▶ [PROBLEM STATEMENT] The word "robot" marks the lines to keep; find each one in the data and copy it.

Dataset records
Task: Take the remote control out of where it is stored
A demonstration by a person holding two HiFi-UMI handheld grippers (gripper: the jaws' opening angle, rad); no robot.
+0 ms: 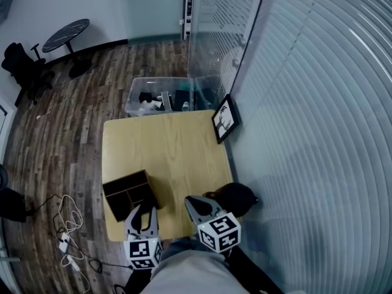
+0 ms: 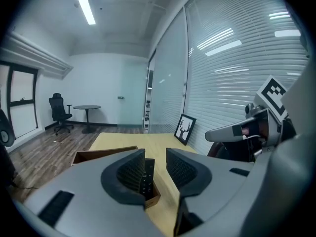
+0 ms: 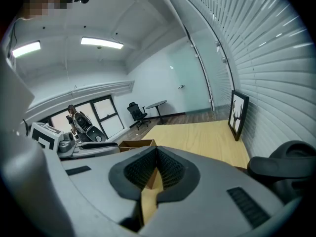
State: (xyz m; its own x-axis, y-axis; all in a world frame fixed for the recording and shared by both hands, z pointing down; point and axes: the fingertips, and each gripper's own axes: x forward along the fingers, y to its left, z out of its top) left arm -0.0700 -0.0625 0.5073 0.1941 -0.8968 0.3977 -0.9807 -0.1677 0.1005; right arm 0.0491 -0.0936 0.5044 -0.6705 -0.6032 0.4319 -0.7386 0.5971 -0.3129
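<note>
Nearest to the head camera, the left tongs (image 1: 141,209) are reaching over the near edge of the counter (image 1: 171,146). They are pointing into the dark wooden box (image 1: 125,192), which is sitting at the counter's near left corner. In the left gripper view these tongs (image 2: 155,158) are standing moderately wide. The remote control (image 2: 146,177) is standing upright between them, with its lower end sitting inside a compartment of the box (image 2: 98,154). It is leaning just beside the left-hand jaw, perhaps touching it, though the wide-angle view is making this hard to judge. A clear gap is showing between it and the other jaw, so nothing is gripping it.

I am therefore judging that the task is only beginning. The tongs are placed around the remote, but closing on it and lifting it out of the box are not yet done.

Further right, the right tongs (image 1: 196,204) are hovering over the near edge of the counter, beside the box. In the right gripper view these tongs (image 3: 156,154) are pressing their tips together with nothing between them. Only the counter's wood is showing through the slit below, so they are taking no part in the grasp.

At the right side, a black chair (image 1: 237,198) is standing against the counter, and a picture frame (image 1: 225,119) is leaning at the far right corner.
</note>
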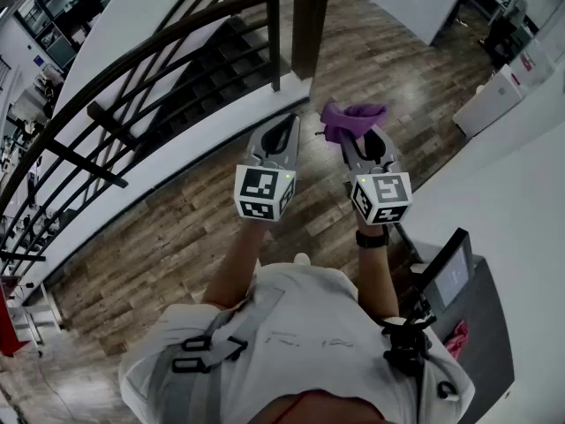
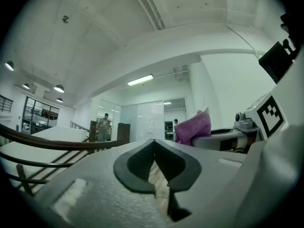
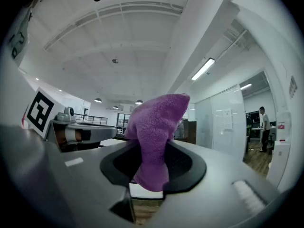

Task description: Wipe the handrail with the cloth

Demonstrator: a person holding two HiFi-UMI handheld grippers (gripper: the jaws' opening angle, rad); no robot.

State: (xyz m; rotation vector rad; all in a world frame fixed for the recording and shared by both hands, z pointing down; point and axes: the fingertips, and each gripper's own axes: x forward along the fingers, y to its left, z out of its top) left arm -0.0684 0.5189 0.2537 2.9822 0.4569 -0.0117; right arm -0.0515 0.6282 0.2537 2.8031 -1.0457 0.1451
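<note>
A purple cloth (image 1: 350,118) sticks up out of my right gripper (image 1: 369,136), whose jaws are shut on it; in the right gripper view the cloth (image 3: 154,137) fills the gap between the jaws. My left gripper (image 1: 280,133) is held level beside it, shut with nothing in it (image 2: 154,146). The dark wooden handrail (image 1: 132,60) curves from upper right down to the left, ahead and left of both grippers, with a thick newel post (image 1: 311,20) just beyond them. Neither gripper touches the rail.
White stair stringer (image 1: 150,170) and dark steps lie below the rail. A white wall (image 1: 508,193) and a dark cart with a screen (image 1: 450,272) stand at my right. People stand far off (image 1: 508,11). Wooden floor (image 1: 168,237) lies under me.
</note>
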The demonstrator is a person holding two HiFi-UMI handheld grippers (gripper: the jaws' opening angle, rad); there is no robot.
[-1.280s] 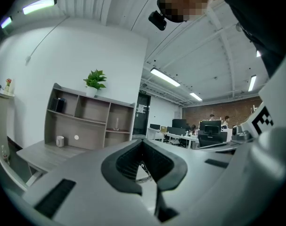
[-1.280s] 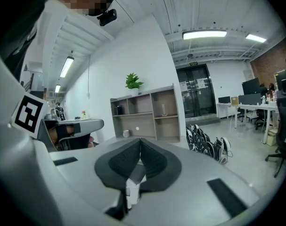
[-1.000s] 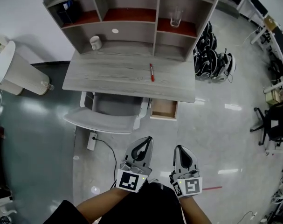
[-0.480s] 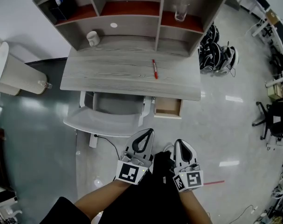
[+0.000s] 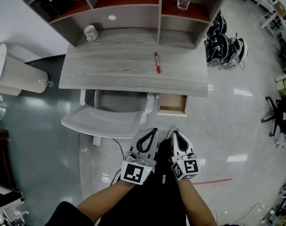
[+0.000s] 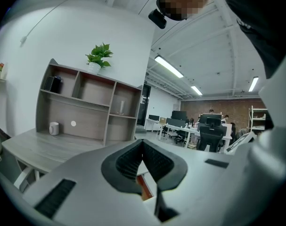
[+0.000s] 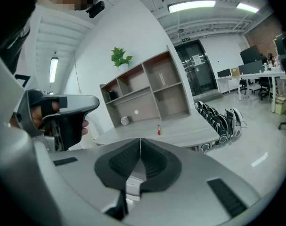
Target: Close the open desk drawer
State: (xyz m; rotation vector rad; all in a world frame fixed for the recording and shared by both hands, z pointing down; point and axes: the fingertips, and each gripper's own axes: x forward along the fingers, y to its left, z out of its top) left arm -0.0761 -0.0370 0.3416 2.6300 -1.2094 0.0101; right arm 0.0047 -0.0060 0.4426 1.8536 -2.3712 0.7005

▶ [WRITTEN REPLY]
A demonstration by a person holding two HiFi-UMI handheld grippers (gripper: the jaws' opening angle, rad); no robot.
Demonstrator: a person holding two HiFi-UMI handheld grippers (gripper: the jaws' opening angle, rad); no robot.
The demonstrator is a person holding two HiFi-UMI handheld grippers (gripper: the jaws' opening angle, rad); there is no robot.

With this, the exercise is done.